▶ _ABOUT THIS EXERCISE_:
Your whole answer should be the number of lines in the material below that include the word "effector".

▶

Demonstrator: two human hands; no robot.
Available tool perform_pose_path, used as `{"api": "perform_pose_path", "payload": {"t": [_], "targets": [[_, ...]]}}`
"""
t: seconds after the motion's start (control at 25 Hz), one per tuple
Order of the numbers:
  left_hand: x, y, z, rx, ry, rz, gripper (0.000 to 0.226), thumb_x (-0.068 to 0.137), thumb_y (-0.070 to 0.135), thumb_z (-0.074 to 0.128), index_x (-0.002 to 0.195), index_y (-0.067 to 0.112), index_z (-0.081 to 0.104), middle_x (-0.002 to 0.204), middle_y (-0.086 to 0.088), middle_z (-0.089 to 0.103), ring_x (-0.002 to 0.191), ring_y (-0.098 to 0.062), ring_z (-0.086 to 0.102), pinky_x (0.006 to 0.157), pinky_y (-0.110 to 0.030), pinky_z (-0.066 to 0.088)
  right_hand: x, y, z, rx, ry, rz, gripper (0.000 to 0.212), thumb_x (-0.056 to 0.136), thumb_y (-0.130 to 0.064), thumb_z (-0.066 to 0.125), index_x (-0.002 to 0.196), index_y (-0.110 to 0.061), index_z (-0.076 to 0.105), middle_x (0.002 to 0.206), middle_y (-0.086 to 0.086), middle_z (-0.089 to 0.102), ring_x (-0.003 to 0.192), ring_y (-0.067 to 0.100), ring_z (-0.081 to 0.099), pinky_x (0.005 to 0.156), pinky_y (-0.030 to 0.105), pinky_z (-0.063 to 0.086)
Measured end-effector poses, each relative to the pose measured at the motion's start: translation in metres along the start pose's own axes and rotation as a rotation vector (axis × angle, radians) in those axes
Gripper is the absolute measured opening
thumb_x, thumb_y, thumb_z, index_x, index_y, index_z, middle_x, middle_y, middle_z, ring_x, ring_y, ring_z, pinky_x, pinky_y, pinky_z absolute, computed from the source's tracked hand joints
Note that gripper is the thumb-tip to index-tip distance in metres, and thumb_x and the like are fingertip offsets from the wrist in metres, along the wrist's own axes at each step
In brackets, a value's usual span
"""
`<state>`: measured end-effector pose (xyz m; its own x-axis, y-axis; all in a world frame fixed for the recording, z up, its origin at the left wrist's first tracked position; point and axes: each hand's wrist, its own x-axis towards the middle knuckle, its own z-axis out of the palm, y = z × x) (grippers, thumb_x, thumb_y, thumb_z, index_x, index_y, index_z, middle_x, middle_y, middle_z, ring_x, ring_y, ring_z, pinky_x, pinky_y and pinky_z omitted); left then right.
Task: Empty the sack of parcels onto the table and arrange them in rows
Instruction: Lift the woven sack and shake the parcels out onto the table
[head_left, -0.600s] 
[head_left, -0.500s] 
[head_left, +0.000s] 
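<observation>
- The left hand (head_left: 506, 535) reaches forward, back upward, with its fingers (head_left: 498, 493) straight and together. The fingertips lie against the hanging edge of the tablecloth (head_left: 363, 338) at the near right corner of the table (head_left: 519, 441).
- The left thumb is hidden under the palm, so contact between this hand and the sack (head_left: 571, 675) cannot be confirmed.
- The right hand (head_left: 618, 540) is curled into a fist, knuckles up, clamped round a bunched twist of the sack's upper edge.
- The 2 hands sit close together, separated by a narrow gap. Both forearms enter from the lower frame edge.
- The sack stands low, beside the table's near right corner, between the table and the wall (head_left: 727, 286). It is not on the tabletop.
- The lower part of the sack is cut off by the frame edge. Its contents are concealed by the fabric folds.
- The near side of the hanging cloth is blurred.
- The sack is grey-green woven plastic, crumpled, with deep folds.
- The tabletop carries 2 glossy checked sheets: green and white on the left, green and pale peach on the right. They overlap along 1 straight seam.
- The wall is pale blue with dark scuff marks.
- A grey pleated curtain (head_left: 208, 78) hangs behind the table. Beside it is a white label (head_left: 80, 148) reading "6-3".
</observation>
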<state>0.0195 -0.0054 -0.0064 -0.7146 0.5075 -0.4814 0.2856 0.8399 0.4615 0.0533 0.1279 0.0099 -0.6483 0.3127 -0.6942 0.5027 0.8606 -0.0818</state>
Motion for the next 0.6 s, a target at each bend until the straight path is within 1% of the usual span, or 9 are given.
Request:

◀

▶ _SOLUTION TO THIS PROBLEM_:
2